The task> Restate the whole listing exactly.
# # # # #
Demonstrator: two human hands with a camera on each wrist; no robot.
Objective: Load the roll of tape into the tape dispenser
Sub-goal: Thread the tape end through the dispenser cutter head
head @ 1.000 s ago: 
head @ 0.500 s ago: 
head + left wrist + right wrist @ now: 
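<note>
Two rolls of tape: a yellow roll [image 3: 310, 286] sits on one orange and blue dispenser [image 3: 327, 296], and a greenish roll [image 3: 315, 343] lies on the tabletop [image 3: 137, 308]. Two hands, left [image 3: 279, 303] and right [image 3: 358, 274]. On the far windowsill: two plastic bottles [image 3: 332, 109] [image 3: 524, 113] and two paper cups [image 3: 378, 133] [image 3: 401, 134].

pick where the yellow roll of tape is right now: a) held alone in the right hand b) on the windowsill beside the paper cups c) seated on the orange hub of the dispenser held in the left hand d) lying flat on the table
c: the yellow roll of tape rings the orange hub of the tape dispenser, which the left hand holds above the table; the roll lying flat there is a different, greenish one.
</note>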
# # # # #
Result below>
Demonstrator: two human hands with a camera on each wrist; no robot.
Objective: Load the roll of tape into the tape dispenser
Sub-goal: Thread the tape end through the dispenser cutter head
head @ 1.000 s ago: 
head @ 0.500 s ago: 
head + left wrist + right wrist @ now: 
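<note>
Two rolls of tape: a yellow roll [image 3: 310, 286] sits on one orange and blue dispenser [image 3: 327, 296], and a greenish roll [image 3: 315, 343] lies on the tabletop [image 3: 137, 308]. Two hands, left [image 3: 279, 303] and right [image 3: 358, 274]. On the far windowsill: two plastic bottles [image 3: 332, 109] [image 3: 524, 113] and two paper cups [image 3: 378, 133] [image 3: 401, 134].

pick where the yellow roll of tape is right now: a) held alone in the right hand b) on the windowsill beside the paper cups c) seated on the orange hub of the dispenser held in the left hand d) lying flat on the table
c: the yellow roll of tape rings the orange hub of the tape dispenser, which the left hand holds above the table; the roll lying flat there is a different, greenish one.
</note>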

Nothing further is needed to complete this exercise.